Work instruction:
Repeat the data that follows verbatim. Images are not part of the copy.

======

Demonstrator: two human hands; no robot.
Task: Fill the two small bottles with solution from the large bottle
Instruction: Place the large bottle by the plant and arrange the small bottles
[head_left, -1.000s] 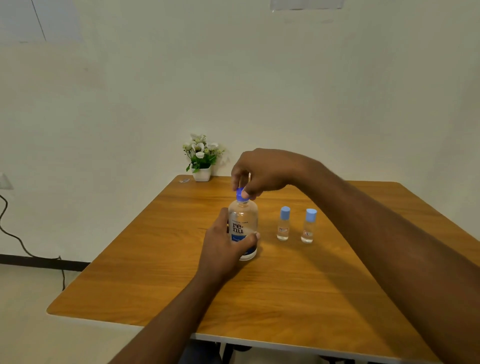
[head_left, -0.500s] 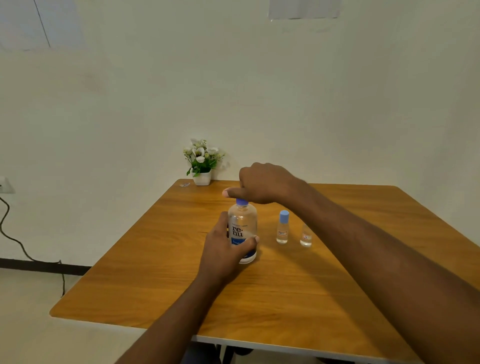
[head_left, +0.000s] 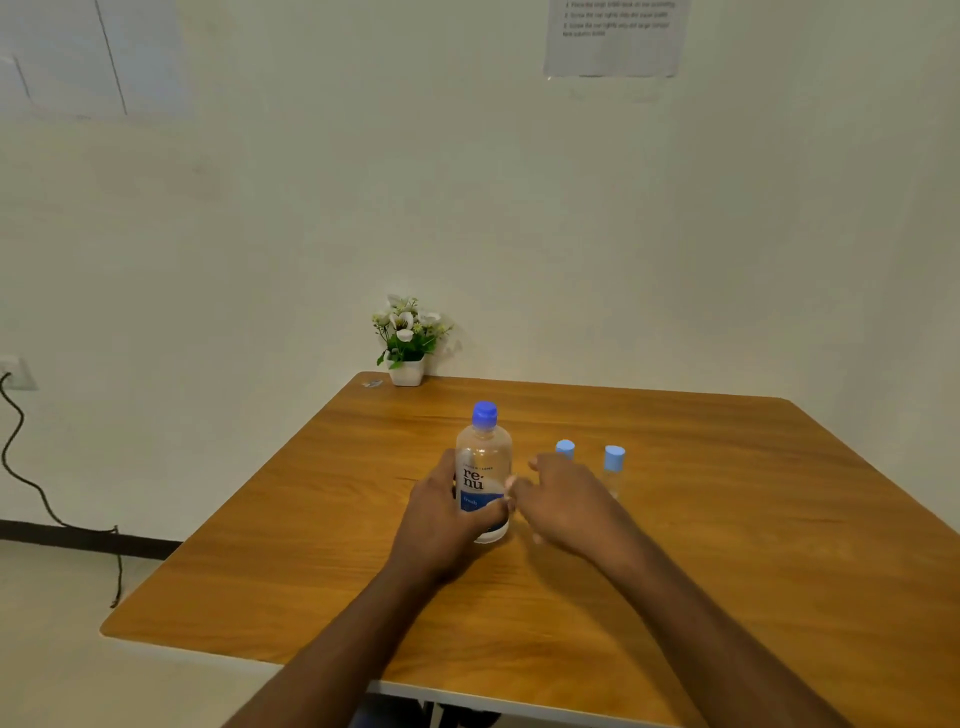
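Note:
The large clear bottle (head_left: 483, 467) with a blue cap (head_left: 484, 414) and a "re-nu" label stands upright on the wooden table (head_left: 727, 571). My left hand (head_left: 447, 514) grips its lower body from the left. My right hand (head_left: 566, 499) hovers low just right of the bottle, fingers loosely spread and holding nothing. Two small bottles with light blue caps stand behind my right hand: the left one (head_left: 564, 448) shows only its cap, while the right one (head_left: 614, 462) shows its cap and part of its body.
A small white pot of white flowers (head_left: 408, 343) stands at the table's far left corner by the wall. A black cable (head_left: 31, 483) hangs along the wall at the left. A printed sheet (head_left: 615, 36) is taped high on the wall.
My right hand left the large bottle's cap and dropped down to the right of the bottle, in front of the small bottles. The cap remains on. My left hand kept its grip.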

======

Result of this exercise:
Demonstrator: two human hands; no robot.
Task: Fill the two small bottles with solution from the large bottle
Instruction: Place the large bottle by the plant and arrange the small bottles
[head_left, -1.000s] 
[head_left, -0.500s] 
[head_left, +0.000s] 
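Note:
The large clear bottle (head_left: 483, 467) with a blue cap (head_left: 484, 414) and a "re-nu" label stands upright on the wooden table (head_left: 727, 571). My left hand (head_left: 447, 514) grips its lower body from the left. My right hand (head_left: 566, 499) hovers low just right of the bottle, fingers loosely spread and holding nothing. Two small bottles with light blue caps stand behind my right hand: the left one (head_left: 564, 448) shows only its cap, while the right one (head_left: 614, 462) shows its cap and part of its body.
A small white pot of white flowers (head_left: 408, 343) stands at the table's far left corner by the wall. A black cable (head_left: 31, 483) hangs along the wall at the left. A printed sheet (head_left: 615, 36) is taped high on the wall.
My right hand left the large bottle's cap and dropped down to the right of the bottle, in front of the small bottles. The cap remains on. My left hand kept its grip.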

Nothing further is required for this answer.